Akşener, umreye izin verilmesini ve ekonomideki 'korona paketini' eleştirdi

İyi Parti Genel Başkanı Meral Akşener, ülkemizi de etkileyen korona virüs salgını ve iktidarın salgına yönelik politikalarını değerlendirdi.

Akşener, Cumhurbaşkanı Erdoğan tarafından açıklanan 100 milyar liralık korona paketine eleştirilerde bulunurken, koronanın ülkemize gecikmeli girmesinin bu sorunu hasarsız atlatacağımız anlamına gelmediğini belirtti.

Genel Başkan Akşener şunları söyledi:

"Milletçe el ele verip, büyük bir özenle uzmanların uyarılarına uyacak, gerekli önlemleri alıp bu belayı da Allah’ın izniyle atlatacağız.

Ancak; Korona virüsünün ülkemize gecikmeli olarak girmiş olması, bu sorunu hasarsız atlatacağımız anlamına maalesef gelmiyor. Önlemlerimizi almak, ilerleyen aşamalarda gerekecek adımları da zamanında ve yeterli şekilde atabilmek, salgınla mücadelede en önemli silahımız.

Sayın Sağlık Bakanının iyi niyeti ve gayretleri, karşı karşıya olduğumuz riskleri maalesef ortadan kaldırmıyor. Kendisinin düzenli bilgilendirmelerini saymazsak, önlemler konusunda aksamaların yaşandığını görüyoruz.

“Geliyorum” diyen bir sağlık tehdidine rağmen, 22 bin vatandaşımızın Umre’ye gidişine izin veren, dönüşte ise, vatandaşlarımızı gece yarısı boşaltılan öğrenci yurtlarına dolduran bir kriz yönetiminin, bizzat kendisi bir krizdir.

Mesela Sayın Erdoğan, öğrenciyi, çiftçiyi unutuyor ama, her zaman olduğu gibi sevgili müteahhitlerini unutmuyor…

Allah aşkına, konut kredisi teşvikinin vatandaşımızın salgın nedeniyle çektiği zorlukla ne ilgisi var? Vatandaş canının derdine düşmüş, sen hala yandaşına ciro yaptırma peşindesin.

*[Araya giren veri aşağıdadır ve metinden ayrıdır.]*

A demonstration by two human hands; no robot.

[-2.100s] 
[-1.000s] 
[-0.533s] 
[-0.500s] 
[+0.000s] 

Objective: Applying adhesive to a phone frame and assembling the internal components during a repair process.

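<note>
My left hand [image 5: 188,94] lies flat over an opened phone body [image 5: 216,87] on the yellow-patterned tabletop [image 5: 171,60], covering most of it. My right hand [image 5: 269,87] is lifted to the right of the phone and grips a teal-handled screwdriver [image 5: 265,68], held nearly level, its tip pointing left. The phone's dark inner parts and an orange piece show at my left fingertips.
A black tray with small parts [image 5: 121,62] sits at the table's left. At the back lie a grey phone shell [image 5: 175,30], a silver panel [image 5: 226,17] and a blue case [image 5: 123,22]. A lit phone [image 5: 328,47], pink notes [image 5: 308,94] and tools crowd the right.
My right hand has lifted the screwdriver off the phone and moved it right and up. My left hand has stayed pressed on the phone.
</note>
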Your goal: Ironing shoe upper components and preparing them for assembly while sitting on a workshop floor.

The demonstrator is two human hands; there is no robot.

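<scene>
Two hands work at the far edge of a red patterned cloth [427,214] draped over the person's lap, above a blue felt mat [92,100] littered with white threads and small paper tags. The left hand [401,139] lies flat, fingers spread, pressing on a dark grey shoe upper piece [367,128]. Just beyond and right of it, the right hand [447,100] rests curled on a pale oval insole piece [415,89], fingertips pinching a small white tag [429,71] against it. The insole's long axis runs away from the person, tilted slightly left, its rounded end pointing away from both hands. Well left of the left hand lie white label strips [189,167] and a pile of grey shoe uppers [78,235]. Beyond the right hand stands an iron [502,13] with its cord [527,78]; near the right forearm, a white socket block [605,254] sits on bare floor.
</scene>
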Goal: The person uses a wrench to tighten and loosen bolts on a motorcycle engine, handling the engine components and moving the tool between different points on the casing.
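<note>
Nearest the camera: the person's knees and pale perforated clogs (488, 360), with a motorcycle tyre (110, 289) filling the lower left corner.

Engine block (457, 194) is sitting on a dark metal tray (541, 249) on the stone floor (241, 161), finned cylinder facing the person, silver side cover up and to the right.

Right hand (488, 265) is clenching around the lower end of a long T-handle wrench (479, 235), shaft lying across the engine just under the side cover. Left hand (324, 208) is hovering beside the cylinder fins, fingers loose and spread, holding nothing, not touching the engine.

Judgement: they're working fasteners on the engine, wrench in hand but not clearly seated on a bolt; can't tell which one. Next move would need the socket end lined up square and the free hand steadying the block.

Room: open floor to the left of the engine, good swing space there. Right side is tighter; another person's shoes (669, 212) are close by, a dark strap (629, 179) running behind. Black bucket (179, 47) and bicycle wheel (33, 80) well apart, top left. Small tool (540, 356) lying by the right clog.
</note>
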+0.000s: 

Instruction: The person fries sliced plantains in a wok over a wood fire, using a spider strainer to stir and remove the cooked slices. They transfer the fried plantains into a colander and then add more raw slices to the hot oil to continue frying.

Sayın Erdoğan; Allah aşkına bir kez olsun bir felaketi, eşin dostun için fırsata çevirmeye çalışma. Birçok şirket çalışanlarını ücretsiz izine gönderirken, Çalışanların bir bölümü işini kaybederken, Sen gidip, eşini dostunu kurtarma peşinde koşamazsın.

Senin görevin yandaşlarını değil, önce vatandaşlarını garanti altına almaktır. Milletimiz, geleceğinden endişeli, senden güvence bekliyor. Milletimiz senden, “Hiçbir işyeri kapanmayacak, hiçbir vatandaşım işsiz kalmayacak.” demeni bekliyor. Böyle durumlarda; Endişe etmesi gereken, vatandaş değil, devleti yönetenlerdir. Uykusu kaçması gereken, vatandaş değil, devleti yönetenlerdir. Kaynak yaratması gereken, vatandaş değil, devleti yönetenlerdir. Ama illaki krizi fırsata çevirmek istiyorsan, sana bir önerim var:

Hani konuşmanda AB ülkelerine laf çarpmak için, “Hastaneleri devletleştirmeye başladılar.” diyordun ya… İşte sana tarihi fırsat! Salgın gerekçesiyle müşteri garantili yol ve köprülerin ödemelerini önce durdur, salgın bitiminde de, o yolları köprüleri devletleştir. Böylece, hem şu zor dönemde ekonominin yükünü hafifletirsin, hem de ülkenin geleceği için kırk yılda bir olumlu bir adım atmış olursun.

İyi Parti olarak önerimiz, harcama garantili hane halkı desteğidir. Nasıl mı?

Hazine, sıfır faizli bonoları hane halkına, hanenin büyüklüğüne göre orantılayarak dağıtsın. Bunun maliyeti açıklanan destek paketinin ancak üçte biri kadar olur. Bu bonoyu alan hane halkı, ister aylık tüketiminin bir kısmını bu bonoyu paraya çevirerek yapsın, isterse saklasın ihtiyacı olduğunda kullansın."